Problem statement
From the line that includes "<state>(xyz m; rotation" down to the final line of the data below, copy every line exactly and leave the rest out.

Raw data
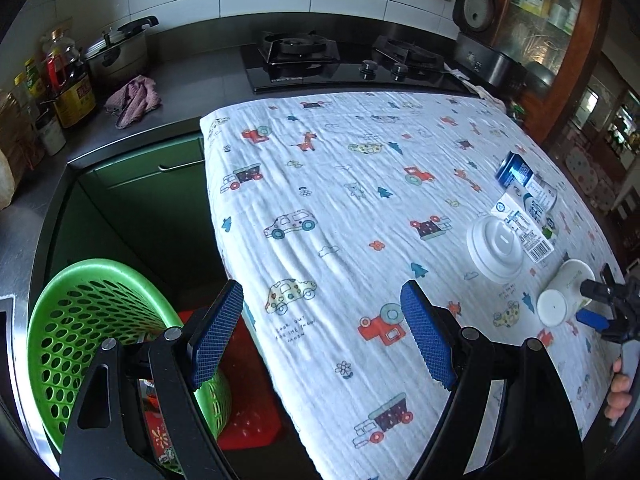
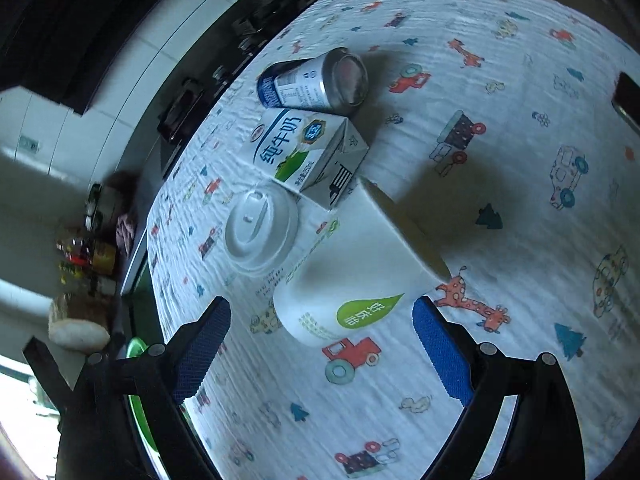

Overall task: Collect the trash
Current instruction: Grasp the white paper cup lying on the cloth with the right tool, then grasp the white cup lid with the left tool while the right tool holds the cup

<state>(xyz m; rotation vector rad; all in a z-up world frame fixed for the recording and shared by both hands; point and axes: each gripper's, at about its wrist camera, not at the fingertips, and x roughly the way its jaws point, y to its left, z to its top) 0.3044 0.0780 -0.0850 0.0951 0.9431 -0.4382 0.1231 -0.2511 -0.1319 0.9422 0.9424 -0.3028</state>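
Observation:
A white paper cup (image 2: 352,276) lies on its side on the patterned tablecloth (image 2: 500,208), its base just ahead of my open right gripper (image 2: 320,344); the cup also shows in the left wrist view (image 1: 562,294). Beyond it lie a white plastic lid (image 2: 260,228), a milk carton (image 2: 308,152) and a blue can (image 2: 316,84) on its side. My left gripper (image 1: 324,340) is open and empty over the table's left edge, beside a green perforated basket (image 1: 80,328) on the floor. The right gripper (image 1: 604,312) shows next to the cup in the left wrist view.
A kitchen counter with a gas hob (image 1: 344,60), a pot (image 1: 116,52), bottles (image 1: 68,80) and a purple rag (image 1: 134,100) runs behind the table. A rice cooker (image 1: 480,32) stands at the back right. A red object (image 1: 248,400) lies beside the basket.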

Reply to the exercise
<state>(xyz m; rotation vector rad; all in a z-up world frame fixed for the recording and shared by both hands; point and axes: each gripper's, at about its wrist camera, not at the fingertips, and x roughly the way its jaws point, y to its left, z to its top) 0.3044 0.0780 -0.0850 0.0951 0.9431 -0.4382 0.1231 -0.2511 -0.1319 0.9422 0.9424 -0.3028</state>
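Observation:
A white paper cup (image 2: 352,276) lies on its side on the patterned tablecloth (image 2: 500,208), its base just ahead of my open right gripper (image 2: 320,344); the cup also shows in the left wrist view (image 1: 562,294). Beyond it lie a white plastic lid (image 2: 260,228), a milk carton (image 2: 308,152) and a blue can (image 2: 316,84) on its side. My left gripper (image 1: 324,340) is open and empty over the table's left edge, beside a green perforated basket (image 1: 80,328) on the floor. The right gripper (image 1: 604,312) shows next to the cup in the left wrist view.
A kitchen counter with a gas hob (image 1: 344,60), a pot (image 1: 116,52), bottles (image 1: 68,80) and a purple rag (image 1: 134,100) runs behind the table. A rice cooker (image 1: 480,32) stands at the back right. A red object (image 1: 248,400) lies beside the basket.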

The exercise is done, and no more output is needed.